§ **PROBLEM TO WORK ON**
Those lines of the material below that fall between its first line and the line with "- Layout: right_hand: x", both included, are to be repeated exactly.
**** DATA SEGMENT ****
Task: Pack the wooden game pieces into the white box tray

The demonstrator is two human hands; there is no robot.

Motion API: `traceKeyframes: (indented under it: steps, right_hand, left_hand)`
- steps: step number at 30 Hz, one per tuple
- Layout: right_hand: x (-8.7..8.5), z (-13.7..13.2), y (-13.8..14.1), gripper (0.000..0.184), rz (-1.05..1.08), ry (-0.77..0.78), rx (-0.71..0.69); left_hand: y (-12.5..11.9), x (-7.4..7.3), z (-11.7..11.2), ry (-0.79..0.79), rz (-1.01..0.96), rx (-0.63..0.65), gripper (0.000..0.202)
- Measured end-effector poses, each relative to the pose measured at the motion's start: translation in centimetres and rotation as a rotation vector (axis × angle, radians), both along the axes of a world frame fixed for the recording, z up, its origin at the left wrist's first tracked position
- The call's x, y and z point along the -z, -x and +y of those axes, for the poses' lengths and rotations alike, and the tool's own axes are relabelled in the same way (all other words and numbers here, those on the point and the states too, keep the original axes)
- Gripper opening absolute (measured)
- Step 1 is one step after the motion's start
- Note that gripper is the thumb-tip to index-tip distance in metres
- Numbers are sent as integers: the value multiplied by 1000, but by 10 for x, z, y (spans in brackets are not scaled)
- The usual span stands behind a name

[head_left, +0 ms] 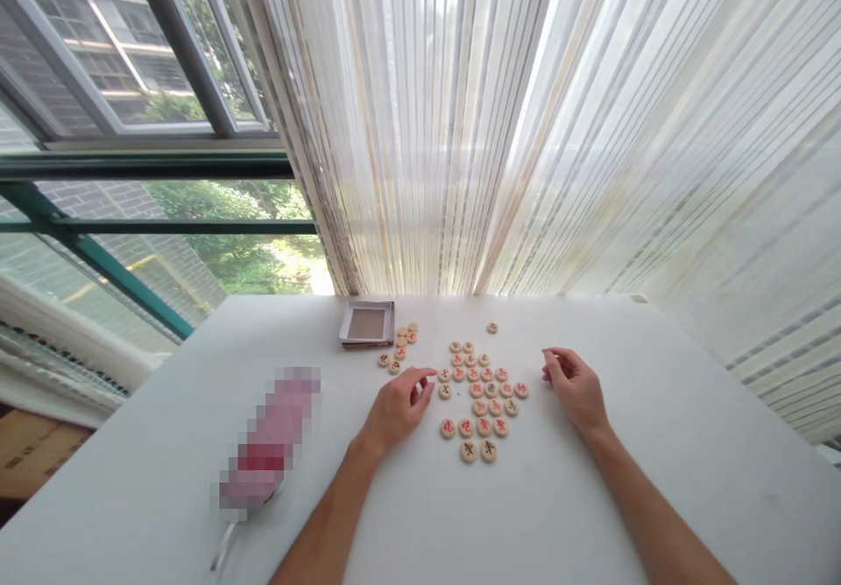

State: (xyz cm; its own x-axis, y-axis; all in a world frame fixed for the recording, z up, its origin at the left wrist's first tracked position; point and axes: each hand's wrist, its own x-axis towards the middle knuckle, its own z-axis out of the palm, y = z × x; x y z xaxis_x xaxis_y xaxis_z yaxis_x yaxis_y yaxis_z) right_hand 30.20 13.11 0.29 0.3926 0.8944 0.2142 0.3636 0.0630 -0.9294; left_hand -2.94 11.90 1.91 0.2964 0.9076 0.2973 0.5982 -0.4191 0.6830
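Observation:
Several round wooden chess pieces (484, 391) with red and black characters lie face up on a white table (670, 445). My left hand (398, 408) rests on the table at the left edge of the cluster, fingers curled, the forefinger touching a piece (445, 376). My right hand (573, 386) rests to the right of the cluster, fingers loosely curled and holding nothing that I can see. A smaller group of pieces (400, 347) lies beside a small open box (366, 323) at the back. One lone piece (492, 327) lies farther back.
A blurred pink object (269, 440) lies on the table's left side with a cord at its near end. Sheer striped curtains (558, 130) hang behind the table. A window (131, 130) fills the left.

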Motion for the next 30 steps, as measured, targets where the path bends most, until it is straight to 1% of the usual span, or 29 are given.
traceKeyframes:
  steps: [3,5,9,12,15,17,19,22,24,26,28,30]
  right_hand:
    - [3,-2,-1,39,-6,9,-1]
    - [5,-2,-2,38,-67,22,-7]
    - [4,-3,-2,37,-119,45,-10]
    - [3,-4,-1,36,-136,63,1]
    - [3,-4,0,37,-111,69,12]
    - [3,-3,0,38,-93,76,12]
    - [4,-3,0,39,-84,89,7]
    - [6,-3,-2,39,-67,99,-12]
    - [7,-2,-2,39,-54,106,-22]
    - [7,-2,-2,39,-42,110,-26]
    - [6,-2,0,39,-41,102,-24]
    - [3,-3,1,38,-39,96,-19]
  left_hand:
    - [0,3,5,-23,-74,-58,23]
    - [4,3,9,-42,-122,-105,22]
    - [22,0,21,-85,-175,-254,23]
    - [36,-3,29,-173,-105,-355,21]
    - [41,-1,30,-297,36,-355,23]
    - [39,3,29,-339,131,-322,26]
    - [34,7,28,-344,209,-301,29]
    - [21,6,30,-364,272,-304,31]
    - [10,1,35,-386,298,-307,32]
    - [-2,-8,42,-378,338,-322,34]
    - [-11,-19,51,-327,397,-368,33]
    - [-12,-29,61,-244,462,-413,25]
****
§ **EXPECTED ANSWER**
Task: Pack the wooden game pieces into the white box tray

The demonstrator is two human hands; there is no robot.

Motion API: `traceKeyframes: (indented under it: steps, right_hand, left_hand)`
- steps: step number at 30 Hz, one per tuple
- Layout: right_hand: x (-8.7..8.5), z (-13.7..13.2), y (-13.8..14.1), gripper (0.000..0.184), rz (-1.05..1.08), ry (-0.77..0.78), rx (-0.71..0.69); left_hand: y (-12.5..11.9), x (-7.4..7.3), z (-11.7..11.2), ry (-0.79..0.79), rz (-1.01..0.96), rx (-0.63..0.65), gripper (0.000..0.202)

With that, the exercise is complete.